MODEL OF SYSTEM DYNAMICS OF PROCESS OF TRAINING
A.V. Ganicheva, A.V. Ganichev
The relevance of this work is caused by importance of account in educational process of personal qualities of trainees. Importance of the solution of this problem is defined by the fact that competence-based approach assumes formation of future workers capable independently to work in various situations, to have an impact on others. When training in non-uniform educational collectives (groups) it is possible to allocate subgroups of pupils by different criteria: to abilities, progress, discipline, etc. Subgroups of trainees have an impact at each other. Force of this influence depends on the number of subgroups, of coefficients of influence and time of impact. As a result of mutual influence, it is possible of the trainee to move from one group to another.

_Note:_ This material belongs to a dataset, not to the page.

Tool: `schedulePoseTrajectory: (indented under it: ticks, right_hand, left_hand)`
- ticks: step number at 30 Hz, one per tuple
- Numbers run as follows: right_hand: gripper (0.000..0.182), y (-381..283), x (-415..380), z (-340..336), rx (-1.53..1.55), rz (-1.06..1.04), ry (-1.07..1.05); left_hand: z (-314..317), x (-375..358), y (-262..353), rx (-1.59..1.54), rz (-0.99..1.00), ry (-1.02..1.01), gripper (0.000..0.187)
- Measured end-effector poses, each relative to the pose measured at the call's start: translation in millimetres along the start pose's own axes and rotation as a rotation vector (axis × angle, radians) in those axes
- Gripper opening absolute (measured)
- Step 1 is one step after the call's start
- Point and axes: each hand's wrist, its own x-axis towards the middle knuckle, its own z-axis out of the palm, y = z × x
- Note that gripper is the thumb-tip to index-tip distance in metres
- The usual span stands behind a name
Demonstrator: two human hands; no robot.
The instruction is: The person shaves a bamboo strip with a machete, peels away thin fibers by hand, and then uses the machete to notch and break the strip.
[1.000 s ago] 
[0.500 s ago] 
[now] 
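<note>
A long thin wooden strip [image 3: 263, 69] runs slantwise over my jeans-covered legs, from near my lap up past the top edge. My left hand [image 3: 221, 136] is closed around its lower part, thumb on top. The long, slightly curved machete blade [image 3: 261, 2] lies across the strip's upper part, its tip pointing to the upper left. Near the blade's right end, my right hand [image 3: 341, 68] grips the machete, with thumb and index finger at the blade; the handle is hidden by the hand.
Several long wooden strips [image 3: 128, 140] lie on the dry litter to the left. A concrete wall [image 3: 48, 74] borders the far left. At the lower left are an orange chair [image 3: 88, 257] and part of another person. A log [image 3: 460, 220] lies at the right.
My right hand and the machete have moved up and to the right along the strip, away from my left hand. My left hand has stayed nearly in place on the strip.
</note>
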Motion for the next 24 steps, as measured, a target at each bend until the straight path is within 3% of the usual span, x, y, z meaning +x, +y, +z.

The article uses the method of mathematical modeling to analyze and account for the dynamic interaction of pupils in the team. The model is based on the system of differential equations of J. Forrester. The analytical solution of a system for a standard case in educational process – existence of three types of subgroups of trainees is received. A numerical example is given to illustrate the results. Results of its decision are presented graphically. Important special cases of the General system of differential equations (setting of relations between the coefficients of influence) are considered. The developed mathematical model will improve the quality of the educational process.
Keywords: : group of trainees, model, coefficients of influence, system of differential equations, solution.